Wednesday, April 01, 2015

Why so cautious? A response to a piece about film literature

[Wrote this for the Daily O]

In this piece published by the Daily O yesterday, literary agent Kanishka Gupta makes hard but pragmatic observations about the Indian publishing industry and about aspiring writers. Some of these observations are general ones, but since the piece is specifically about film books, he mentions that these don’t sell in large numbers; the benchmarks for bestseller status in this category are very low.

That sounds puzzling, given the passion for cinema in this country, but it may have to do with the fact that we don’t have a particularly evolved attitude to good popular cinema, or to good writing about cinema. Many professional film reviewers either endorse movies in the most superficial terms, in cliché-ridden 300-word pieces (“it’s good entertainment if you leave your brains at home”, “four stars for the acting, three stars for direction”), or sit on a pedestal sneering at everything mainstream, making little effort to engage with what they are watching – and then winning brownie points for their “sharp” and “clever” writing.

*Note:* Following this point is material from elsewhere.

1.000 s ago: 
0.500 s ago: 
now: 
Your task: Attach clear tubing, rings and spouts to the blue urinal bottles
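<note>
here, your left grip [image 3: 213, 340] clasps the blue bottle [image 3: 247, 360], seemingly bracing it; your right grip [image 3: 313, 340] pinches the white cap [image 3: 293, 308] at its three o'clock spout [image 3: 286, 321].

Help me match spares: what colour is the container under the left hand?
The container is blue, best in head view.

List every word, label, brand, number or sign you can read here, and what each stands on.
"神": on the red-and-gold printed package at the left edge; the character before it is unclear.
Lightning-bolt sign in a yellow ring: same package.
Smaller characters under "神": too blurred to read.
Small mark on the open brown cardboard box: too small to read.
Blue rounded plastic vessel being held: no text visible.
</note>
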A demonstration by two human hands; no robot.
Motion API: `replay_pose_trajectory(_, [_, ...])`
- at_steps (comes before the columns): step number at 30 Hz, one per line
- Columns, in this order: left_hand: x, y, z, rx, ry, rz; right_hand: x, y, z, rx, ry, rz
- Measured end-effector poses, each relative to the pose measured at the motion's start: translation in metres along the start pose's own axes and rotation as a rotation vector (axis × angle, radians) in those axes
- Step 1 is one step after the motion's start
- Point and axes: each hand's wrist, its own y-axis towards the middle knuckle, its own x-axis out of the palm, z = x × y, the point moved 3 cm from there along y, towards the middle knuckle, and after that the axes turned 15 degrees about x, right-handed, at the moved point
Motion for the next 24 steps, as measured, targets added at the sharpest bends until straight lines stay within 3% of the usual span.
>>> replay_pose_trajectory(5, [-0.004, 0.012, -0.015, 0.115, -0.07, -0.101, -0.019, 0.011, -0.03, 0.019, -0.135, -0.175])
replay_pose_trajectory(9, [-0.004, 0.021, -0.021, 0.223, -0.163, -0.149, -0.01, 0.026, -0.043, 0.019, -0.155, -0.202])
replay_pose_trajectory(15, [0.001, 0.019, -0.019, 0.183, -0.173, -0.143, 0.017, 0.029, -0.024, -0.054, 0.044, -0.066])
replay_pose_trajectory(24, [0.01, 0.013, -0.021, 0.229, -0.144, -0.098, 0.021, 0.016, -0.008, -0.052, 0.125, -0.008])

And what is true at the level of reviews holds at the book level too. On the one hand there are academic books meant for a very particular, circumscribed market; on the other, flippant little things that are hurriedly written and published to capitalise on something that’s in the news. (A few years ago a couple of big-name publishers were falling over themselves trying to quickly “produce” a book about AR Rahman when his Oscar nomination for Slumdog Millionnaire was announced; of course, the idea was that the book would be ready for publication by the time the awards were announced!) Accessible yet intelligent writing about cinema is still in short supply – though that has been changing to a degree, with the top publishers now showing a little more discernment in their choice of writers and approaches.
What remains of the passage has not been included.